Ride Report: Rock Creek Ramble
Trail/road: Rockville residential streets, Rock Creek Trail
Distance: 11 miles
Company: Three other folks who like community bike rides
Because you haven’t heard enough about my National Bike Month hijinks, I also led a community ride on Saturday. Like all of my community rides, I organized it to a place that I myself enjoy riding to – Lake Needwood, at the end of Rock Creek Park. Although the Rock Creek Trail is bumpy, randomly steep, and far too curvy, the northern part of it is also very pretty. And most of the trail’s faults are negated anyway if you’re going slowly enough, which we tend to do on the family-friendly Rockville Bicycle Advisory Committee rides.
These days, I have no expectations about who will show up to an event. I’ve advertised the crud out of events and had no one show up; I’ve done minimal work and had a ton of people show up (unfortunately, this happens a lot less often). So I was pretty happy when three people showed up beyond me, especially because it was the third community ride in a week. One of them was the Committee chair, Nancy, who I don’t exactly need to advocate to, but it was still nice. The other two were a local woman and her friend visiting from Philadelphia. Although he was very experienced, she was just starting to bike regularly.
From Rockville Town Square, we pedaled through the one dodgy intersection and then into a slow, residential area. We biked down Baltimore Road, which is slow, then a little faster, and then quite narrow and speedy. Thankfully, right when it narrows, a fairly wide, well-maintained bike path breaks off from it. Weirdly, that bike path abruptly becomes very narrow and poorly maintained about a mile before it reaches Rock Creek Park – I suspect, right around the city/county line. Rockville takes much better care of the paths in its care than the county does. Instead of continuing down that path, we took a longer, but much more pleasant on-road route.
We wandered up the Rock Creek Trail on a perfect day – warm, but not hot, sunny enough for the light to filter through the trees. The leaves were green, the birds were singing, the river was burbling, and it was almost Disney-like in its loveliness. The conversation was flowing among the participants as well, with a spirited economic discussion going on.

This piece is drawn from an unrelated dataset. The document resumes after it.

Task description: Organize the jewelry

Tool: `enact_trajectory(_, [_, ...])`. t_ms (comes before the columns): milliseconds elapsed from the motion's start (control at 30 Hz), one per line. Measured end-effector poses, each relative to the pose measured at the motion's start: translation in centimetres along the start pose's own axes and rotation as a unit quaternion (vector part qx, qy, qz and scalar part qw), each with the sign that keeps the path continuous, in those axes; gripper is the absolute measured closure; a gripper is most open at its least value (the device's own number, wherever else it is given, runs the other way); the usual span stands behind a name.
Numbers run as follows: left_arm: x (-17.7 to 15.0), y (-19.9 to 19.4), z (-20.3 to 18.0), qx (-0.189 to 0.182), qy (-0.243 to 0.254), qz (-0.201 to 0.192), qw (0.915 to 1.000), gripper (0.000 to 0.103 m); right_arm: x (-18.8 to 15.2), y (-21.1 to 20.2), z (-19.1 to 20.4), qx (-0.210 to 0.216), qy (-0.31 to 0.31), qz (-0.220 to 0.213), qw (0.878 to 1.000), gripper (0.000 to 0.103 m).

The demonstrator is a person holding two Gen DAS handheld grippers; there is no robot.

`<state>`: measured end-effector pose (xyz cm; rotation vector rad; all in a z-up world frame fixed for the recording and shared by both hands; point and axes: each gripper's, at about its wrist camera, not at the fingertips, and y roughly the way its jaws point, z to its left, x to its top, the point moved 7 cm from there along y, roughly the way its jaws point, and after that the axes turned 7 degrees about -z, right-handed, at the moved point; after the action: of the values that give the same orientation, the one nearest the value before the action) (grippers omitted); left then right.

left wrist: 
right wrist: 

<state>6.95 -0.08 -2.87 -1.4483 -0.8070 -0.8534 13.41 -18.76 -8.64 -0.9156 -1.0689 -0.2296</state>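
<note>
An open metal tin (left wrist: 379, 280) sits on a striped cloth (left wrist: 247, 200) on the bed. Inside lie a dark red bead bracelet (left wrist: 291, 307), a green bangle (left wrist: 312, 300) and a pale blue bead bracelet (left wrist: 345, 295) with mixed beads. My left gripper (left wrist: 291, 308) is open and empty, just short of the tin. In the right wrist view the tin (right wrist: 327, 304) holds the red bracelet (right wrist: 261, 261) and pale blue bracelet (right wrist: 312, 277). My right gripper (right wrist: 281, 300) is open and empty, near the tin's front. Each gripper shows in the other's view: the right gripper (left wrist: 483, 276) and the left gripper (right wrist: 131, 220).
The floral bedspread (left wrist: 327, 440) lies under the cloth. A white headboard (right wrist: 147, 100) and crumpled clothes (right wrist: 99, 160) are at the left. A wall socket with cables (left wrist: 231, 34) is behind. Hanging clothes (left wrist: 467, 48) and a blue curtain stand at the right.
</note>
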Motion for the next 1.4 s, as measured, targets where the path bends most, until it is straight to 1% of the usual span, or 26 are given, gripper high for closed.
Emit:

Upon reaching Lake Needwood, we pulled our bikes off for the side, and I whipped out my not-so-surprise picnic. I told everyone I would be bringing cookies and fruit, but I don’t think they really believed me. I set down a green-and-white checked picnic blanket, and then placed out strawberries (not too bruised by packing them with paper towels) and Swedish fruit-filled cookies from that morning’s farmers market. Really delicious. The only problem was the flies – we were swatting gnats so much, it looked like we had made up some very violent form of sign language.
The ride back was similarly relaxed. Our new rider said that she was going to turn back home because she felt she was holding us back, but we reassured her that was certainly not the case. These rides are purposely designed to go at the pace of the slowest rider and help people become comfortable with a variety of ride distances and destinations. I was more than happy to accommodate her needs!
Overall, a small but successful community ride. After all, this outreach is inevitably person by person, relationship by relationship. That’s how real change happens.
Is there a particular natural place you enjoy riding to?